Christopher Jackson não fazia ideia de que lhe era permitido votar enquanto estava encarcerado na prisão do condado de San Diego. Até que um organizador dos Pilares da Comunidade lhe perguntou se gostaria de receber 17 dólares por hora para registar os eleitores dentro da prisão, ele tinha acabado de assumir que ele e aqueles à sua volta não podiam votar.

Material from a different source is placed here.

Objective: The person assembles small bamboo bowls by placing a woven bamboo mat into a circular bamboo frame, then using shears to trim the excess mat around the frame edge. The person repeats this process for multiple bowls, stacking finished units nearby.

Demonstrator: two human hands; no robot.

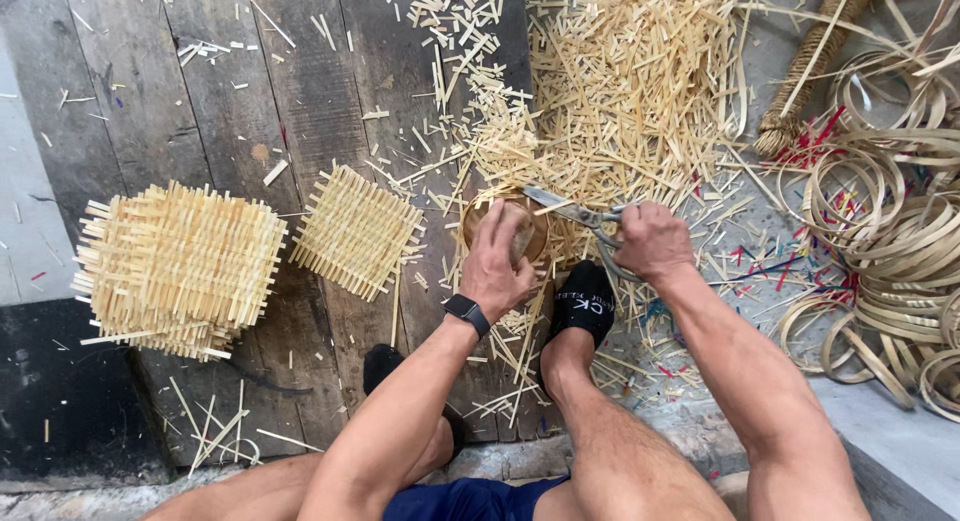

Embora estivesse proibido de defender um ou outro candidato, Jackson explicou aos outros prisioneiros porque é que as raças locais eram importantes. Eles podiam votar no novo presidente da câmara, membros do conselho municipal, e, particularmente relevante para as pessoas que ele estava a recrutar, novos juízes. “Uma vez que lhes dissemos, eles compreenderam como, não só os afectava, mas também às suas famílias”, disse ele.
Laila Aziz, director de operações dos Pilares da Comunidade, estimou que Jackson registou 200 eleitores durante os poucos meses em que esteve preso. Tal como ele, muitas pessoas ficaram surpreendidas ao descobrir que eram elegíveis para votar. Mas não foi difícil convencê-los a registarem-se.
“Eles não sabem que a sua voz conta”, disse Jackson. Mas quando lhes dizemos, é tudo: “Sim? OK, contem comigo”.
Nicole Lewis é uma escritora do pessoal que reporta sobre a privação de direitos e outras questões que afectam directamente os encarcerados e as suas famílias. Ela recebeu várias honras pelo primeiro inquérito político da sua espécie sobre os actualmente encarcerados. Anteriormente, ela escreveu para o The Washington Post.